シンガポールの友人よりTHE ECONOMISTの記事が送られてきた。
「今後の観光マーケットについて」話をするとき、最近はややトラベルバブル系 (米国マーケットの超回復のニュースなど) のポジティブな話題に偏っていて、すこし食傷気味だったので、この記事自体は少し前 (2021.5.12) だけど自分自身リバランスできて面白かった。
The road to recovery for Chinese outbound tourism
タイトルは「中国本土からの海外旅行が今後どのように回復していくか」。
最初のExectutive Summaryからの抜粋は以下の通り
エコノミスト・インテリジェンス・ユニットによると、中国では2022年の第2四半期までに全人口の60%にワクチンを接種すると予想。しかし、政府は海外から帰国した観光客の検疫要件をすぐには緩和しない、とのこと。
政府はこの検疫要件を2022年後半まで緩和せず、まず香港とマカオから帰国する旅行者を対象とする。そして続いて2023年にリスクレベルに応じて他の国も対象とする。
結論として、2024年初頭に中国本土からの海外観光がパンデミック前のレベルに戻ると予想。
中国人観光客は、安全でビザの申請が簡単な国に誘因される。また、中国製ワクチンを承認している国への旅行は、より便利になると思われる。
あくまでもEconomist Intelligence Unit (EIU) の見立てではあるものの、すこし今の日本人の感覚からするとゆっくりとした回復想定かもしれない。
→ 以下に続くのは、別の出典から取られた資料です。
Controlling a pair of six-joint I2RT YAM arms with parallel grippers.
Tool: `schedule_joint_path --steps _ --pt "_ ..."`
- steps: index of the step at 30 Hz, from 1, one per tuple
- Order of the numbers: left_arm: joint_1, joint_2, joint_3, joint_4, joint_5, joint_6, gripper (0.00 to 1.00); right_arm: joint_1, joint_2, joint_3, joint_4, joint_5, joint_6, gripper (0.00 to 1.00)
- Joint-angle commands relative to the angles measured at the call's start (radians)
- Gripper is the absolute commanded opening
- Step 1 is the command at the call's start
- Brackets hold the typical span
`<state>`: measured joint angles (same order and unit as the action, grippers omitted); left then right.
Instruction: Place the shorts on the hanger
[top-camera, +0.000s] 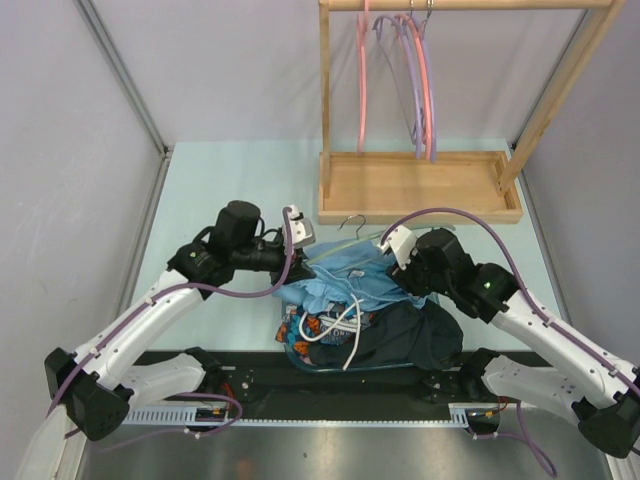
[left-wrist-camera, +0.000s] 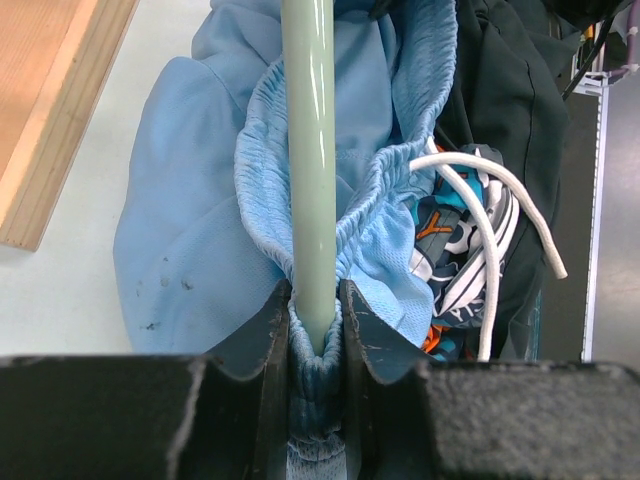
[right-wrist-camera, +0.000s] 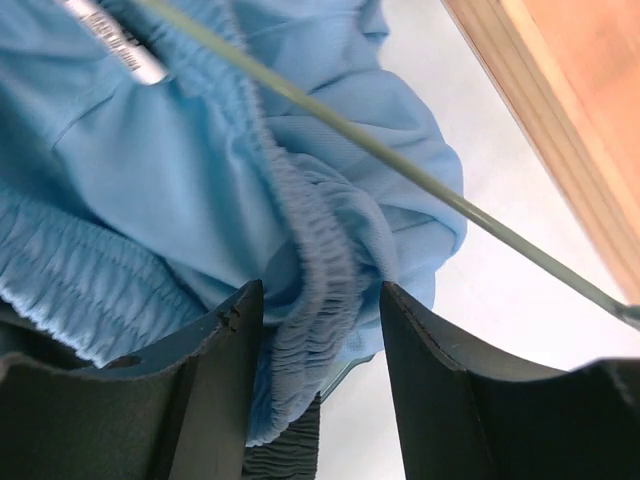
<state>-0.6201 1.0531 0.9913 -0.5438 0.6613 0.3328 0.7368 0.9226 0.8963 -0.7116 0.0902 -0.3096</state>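
Note:
The light blue shorts (top-camera: 345, 275) lie bunched on top of a heap of clothes in the middle of the table. Their white drawstring (left-wrist-camera: 490, 250) trails over the heap. The sage hanger (left-wrist-camera: 312, 150) runs through the waistband opening, and its metal hook (top-camera: 352, 222) points toward the rack. My left gripper (left-wrist-camera: 315, 320) is shut on the hanger's bar, with a fold of the shorts' (left-wrist-camera: 200, 220) waistband pinched in as well. My right gripper (right-wrist-camera: 322, 300) is open and straddles the gathered waistband of the shorts (right-wrist-camera: 180, 170). A gap shows beside its right finger. The hanger's thin arm (right-wrist-camera: 420, 180) crosses above it.
Under the shorts lie a blue-and-orange patterned garment (top-camera: 310, 325) and a black garment (top-camera: 420, 335). A wooden rack with its base tray (top-camera: 420, 185) stands at the back, carrying pink hangers (top-camera: 362, 80) and purple hangers (top-camera: 415, 90). Grey walls close both sides.

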Motion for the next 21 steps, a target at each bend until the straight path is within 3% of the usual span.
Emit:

そしてこれも面白いのだけど、EIU独自に整理した「中国人観光客から見た各国の魅力度マトリックス」というものがあり、日本はここで13位タイ。
詳しくは下図に譲るけれど、2019年度で中国人観光客の訪問者数が4位だった日本が13番目となってしまったのは、「Using Chinese Vaccine ?」 「Population Density」という項目の点が高いため (各項目の点数が低ければ低いほど、魅力度指数としては上位にくる)。
後者の人口密度は国全体としてはいかんともしがたいけど、これも国内需要のトレンドと同じく、中国人観光客にとっても日本に入国した後の訪問先選好として「都市部→過疎部・自然地域」という動きがあるのかもしれない。
そして前者の「中国製ワクチンを接種したかどうか」、これは米中関係の問題もあり、ちと悩ましいところ。この部分でシンガポールや韓国も日本同様に序列を下げる要因にもなっているので、何らかの政治的な妥結点が必要になってくると思う。
記事にはない視点:2022年冬季オリンピック
あとこの記事では触れられていないけれど、2022年には冬季オリンピックが北京で予定されている。今のところのスケジュール (すでにVersion 9 !)を見るに、オリンピック自体は来年の2月2日から20日まで (パラリンピックは発表無し)。
https://new.inews.gtimg.com/tnews/669a822a/5c16/669a822a-5c16-4295-9437-331c0264f9ff.pdf
中国にとってオリンピックは国威発揚の場というだけでなく、世界にむけた政治的メッセージを発信する機会でもあるので、それまでは現状の方針である「”Zero-Covid” approach」を維持するはず。というかそこまでの実行スケジュールを見据えた今があると考える方が良い。
これは日本のように「withコロナ」状態と日常との折り合いをつけながら進めるものと厳密度がまったく違う。「”Zero-Covid” approach」はその名のとおり感染者数を「ゼロ」にしていくものだから。
上記の「中国製ワクチンの接種有無」とあわせ、そういったところでは中国人観光客にとっていくら日本が入国規制を緩和したとしても、二の足を踏んでしまうかもしれない (日本から中国本土へ帰国した時の要件が厳しいため)。
このあたり各国のポリシーの把握とともに、日本との関係性 (同盟国たる米国との政治的関係もあわせ) によって想定が違ってくるので、今後も定期的に見ていこうと思っています。